PROVIDED MATERIAL:
#####

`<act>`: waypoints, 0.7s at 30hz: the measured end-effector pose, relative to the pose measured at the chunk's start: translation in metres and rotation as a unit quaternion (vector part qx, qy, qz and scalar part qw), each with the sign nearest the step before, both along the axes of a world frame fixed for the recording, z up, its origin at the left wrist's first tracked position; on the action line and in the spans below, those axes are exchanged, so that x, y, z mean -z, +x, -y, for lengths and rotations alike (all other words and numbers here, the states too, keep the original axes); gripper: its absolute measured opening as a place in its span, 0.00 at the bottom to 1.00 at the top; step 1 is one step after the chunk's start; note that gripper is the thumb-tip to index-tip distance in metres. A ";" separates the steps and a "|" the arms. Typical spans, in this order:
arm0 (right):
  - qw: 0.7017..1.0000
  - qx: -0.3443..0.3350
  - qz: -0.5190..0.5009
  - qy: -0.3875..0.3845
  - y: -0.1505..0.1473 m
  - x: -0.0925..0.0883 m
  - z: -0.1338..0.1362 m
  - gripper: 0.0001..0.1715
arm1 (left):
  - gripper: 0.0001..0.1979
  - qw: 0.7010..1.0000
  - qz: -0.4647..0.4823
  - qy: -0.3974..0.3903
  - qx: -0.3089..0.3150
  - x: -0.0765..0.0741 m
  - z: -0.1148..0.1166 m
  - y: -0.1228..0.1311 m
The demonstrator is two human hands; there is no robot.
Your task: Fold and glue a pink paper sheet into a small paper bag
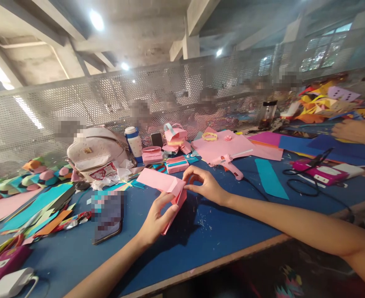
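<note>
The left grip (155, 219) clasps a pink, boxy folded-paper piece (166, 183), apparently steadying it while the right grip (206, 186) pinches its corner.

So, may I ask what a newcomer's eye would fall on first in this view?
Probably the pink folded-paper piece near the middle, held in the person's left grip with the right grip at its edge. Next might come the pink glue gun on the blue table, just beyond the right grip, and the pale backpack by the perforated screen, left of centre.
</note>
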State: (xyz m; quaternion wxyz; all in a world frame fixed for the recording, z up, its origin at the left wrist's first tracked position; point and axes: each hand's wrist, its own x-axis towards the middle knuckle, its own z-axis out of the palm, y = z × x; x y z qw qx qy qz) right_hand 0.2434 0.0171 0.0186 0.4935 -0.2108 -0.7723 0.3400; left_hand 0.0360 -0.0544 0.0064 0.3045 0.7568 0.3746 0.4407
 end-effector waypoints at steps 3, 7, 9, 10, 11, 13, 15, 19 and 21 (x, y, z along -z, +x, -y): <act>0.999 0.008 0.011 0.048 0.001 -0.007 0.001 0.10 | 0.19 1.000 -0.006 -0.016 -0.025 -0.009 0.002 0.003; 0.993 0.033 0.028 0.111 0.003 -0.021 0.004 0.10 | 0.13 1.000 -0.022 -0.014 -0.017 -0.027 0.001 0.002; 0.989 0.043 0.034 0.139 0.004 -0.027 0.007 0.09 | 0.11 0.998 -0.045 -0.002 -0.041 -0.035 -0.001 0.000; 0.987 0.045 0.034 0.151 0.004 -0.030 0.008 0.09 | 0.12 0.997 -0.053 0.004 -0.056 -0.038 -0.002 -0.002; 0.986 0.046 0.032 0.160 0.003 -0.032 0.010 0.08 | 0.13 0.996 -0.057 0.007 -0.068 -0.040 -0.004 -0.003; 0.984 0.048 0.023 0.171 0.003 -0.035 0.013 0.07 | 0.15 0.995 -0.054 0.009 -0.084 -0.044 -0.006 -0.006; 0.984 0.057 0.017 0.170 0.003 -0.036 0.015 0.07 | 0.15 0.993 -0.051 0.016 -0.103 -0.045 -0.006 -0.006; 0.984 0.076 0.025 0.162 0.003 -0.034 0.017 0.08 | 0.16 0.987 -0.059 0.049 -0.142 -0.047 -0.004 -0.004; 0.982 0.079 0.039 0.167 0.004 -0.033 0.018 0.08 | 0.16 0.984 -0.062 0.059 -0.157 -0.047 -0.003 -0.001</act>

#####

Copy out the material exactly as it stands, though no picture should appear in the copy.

REPLY TO THE TASK:
`<act>`: waypoints, 0.7s at 30hz: the measured end-effector pose, relative to the pose measured at the chunk's start: translation in metres and rotation as a unit quaternion (vector part qx, qy, qz and scalar part qw), each with the sign nearest the step before, both along the axes of a world frame fixed for the recording, z up, its origin at the left wrist's first tracked position; on the action line and in the spans below, those axes are exchanged, so that x, y, z mean -z, +x, -y, for lengths and rotations alike (all other words and numbers here, the states too, keep the original axes); gripper: its absolute measured opening as a place in its span, 0.00 at the bottom to 1.00 at the top; step 1 is one step after the chunk's start; note that gripper is the thumb-tip to index-tip distance in metres. A ";" separates the steps and a "|" the arms. Typical spans, in this order:
arm0 (right):
  - qw: 0.7017..1.0000
  - qx: -0.3443..0.3350
  - qz: -0.5190..0.5009
  - qy: -0.3875..0.3845
  - y: -0.1505..0.1473 m
  - x: -0.0925..0.0883 m
  - z: -0.1338..0.1362 m
  - gripper: 0.0001..0.1715
arm1 (left):
  - gripper: 0.0001..0.1979
  - qw: 0.7010..1.0000
  - qz: -0.4647..0.4823
  - qy: -0.3974..0.3903
  - qx: -0.3089..0.3150
  - x: -0.0765..0.0741 m
  - z: -0.1148..0.1166 m
  - y: -0.1228..0.1311 m
The demonstrator is two human hands; there is no robot.
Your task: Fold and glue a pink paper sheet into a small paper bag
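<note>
The left grip (155, 219) clasps a pink, boxy folded-paper piece (166, 183), apparently steadying it while the right grip (206, 186) pinches its corner.

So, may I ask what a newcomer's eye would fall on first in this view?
Probably the pink folded-paper piece near the middle, held in the person's left grip with the right grip at its edge. Next might come the pink glue gun on the blue table, just beyond the right grip, and the pale backpack by the perforated screen, left of centre.
</note>
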State: (xyz m; quaternion wxyz; all in a world frame fixed for the recording, z up, its origin at the left wrist's first tracked position; point and axes: each hand's wrist, its own x-axis towards the middle knuckle, its own z-axis out of the palm, y = z × x; x y z qw qx qy qz) right_hand 0.2434 0.0171 0.0186 0.4935 -0.2108 -0.7723 0.3400; left_hand 0.0360 -0.0544 0.0064 0.3045 0.7568 0.3746 0.4407
 end-effector waypoints at steps 3, 7, 9, 10, 11, 13, 15, 19 and 21 (x, y, z along -z, +x, -y): <act>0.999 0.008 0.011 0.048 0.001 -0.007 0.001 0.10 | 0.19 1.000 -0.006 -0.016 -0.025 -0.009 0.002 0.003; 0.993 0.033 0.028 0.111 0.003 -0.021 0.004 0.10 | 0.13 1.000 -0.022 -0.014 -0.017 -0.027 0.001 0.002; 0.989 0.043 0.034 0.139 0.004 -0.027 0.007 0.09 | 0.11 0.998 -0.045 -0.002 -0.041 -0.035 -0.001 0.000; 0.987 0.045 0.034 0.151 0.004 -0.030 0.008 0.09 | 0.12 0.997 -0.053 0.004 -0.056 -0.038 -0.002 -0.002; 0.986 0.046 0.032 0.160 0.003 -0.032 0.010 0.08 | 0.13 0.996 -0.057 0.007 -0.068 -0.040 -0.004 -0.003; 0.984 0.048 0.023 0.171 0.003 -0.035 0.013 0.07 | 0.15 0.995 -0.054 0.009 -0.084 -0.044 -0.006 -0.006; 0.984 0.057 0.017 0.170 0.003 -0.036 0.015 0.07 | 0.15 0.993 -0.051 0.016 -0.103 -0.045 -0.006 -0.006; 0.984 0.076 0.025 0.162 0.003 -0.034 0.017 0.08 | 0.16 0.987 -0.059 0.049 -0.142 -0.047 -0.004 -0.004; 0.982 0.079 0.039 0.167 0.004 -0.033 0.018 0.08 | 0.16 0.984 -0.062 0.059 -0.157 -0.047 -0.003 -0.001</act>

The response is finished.